From my newly acquired position on the floor, I can see Anna shaking with rage still. Her body is convulsing in small spasms throughout her entire muscular system. Everything from her hands to her delicate eyelids is shaking very rapidly. Never in the three years that I have known her have I ever seen her angry before. Anger is not her favorite emotion; most of the time she will choose sadness or spitefulness over anger when someone upsets her. Usually when I upset her, I receive the spiteful Anna. However, most of the time I do not upset Anna by shouting at her, most of the time it is because I am too busy to spend as much time with her as I would like to.

Today is different though; today I was, for the first time since knowing her, genuinely angry with Anna. However, seeing things from the new perspective of the floor, I am considerably less upset than I was before. Thinking back on it though, since this is such an excellent time for reflection having been knocked to the ground, I am not sure what I thought would be different when I came to confront Anna. I am certain I did not think she would just agree with me and start apologizing, but I definitely did not expect her to punch me so hard I fell backwards.

My half-minute of recovery time spent on the floor has been incredibly reflective and mind clearing. I am still upset with Anna, for the same original reason, not for punching me straight in the nose. Good shot though. Moreover, all my anger towards her has dissipated and instead I am just a little ticked off and my nose is throbbing. I reach up and touch my face, no blood that is a relief.

To my immediate left I find a dresser. I place my hand on the top of it and slowly hoist myself off of the floor. The force of being knocked over by my petite wife has freaked out my body. I can feel the adrenaline rushing through me as I first steady myself and then find a seat in the chair located next to the wardrobe. Anna's rage is transforming into more of a sad upset emotion as I move into my new position of choice. She is hell-bent on keeping that look of intense anger in her eyes, but I can see the true tears leaking out slowly.

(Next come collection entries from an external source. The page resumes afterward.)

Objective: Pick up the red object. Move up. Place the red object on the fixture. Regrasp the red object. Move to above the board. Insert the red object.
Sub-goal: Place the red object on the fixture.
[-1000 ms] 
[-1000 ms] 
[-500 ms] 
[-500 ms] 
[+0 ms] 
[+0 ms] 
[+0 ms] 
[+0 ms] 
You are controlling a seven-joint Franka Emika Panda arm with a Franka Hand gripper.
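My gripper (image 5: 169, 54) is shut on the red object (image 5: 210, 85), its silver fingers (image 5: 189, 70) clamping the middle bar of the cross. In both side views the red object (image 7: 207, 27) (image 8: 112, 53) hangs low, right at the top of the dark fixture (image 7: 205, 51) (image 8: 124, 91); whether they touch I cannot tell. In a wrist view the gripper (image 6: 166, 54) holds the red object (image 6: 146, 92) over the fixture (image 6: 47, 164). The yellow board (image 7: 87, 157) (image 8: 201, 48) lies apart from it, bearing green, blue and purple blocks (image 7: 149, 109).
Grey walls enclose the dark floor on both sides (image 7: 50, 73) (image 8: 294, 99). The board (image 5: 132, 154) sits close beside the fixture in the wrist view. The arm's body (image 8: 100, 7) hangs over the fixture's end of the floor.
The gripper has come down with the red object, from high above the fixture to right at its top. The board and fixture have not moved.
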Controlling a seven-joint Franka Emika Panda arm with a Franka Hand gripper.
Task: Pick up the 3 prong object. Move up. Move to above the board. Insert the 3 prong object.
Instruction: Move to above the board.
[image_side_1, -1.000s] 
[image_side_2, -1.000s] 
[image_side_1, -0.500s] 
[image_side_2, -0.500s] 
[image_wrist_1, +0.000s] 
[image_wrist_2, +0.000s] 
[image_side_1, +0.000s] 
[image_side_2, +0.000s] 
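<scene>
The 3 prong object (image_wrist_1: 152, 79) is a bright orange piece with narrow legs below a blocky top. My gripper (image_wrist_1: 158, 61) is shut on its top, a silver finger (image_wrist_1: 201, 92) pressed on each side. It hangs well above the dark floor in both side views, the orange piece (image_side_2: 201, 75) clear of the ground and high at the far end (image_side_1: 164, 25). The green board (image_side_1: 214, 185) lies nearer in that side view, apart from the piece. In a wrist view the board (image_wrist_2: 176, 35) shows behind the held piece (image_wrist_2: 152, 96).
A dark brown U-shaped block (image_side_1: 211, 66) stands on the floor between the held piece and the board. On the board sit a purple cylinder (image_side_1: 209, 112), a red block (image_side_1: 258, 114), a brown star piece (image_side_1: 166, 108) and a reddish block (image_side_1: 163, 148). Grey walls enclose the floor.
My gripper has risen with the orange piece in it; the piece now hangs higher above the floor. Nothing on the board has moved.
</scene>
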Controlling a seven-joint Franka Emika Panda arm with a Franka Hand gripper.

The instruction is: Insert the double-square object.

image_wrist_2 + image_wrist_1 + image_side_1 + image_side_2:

"Why don't you sit down? Hmm? My nose would much prefer it we talked about this like calm adults instead." She straightens her stance as she thinks about it. Eventually though, she decides I am right and she settles on the chair next to the window.

"I'm sorry for punching you." She mumbles towards the window, her strawberry hair is pulled back in a tight bun today. No braids in sight, she has not worn braids in her hair since we were married. I miss the braids, they were sweet. I notice that the usual powders and colors that adorn her face have been washed away. I am assuming from crying in here alone, waiting for my wrath all afternoon. The clothes she is wearing almost seem sad too, as though they were a precursor to how this day would turn out. The gown seems lovely enough at first, it is well made and the pattern is pretty, but the blue looks gray against her skin and becomes even duller when compared to her hair. Blue is usually my favorite color on her, however tonight it is not what I would have chosen.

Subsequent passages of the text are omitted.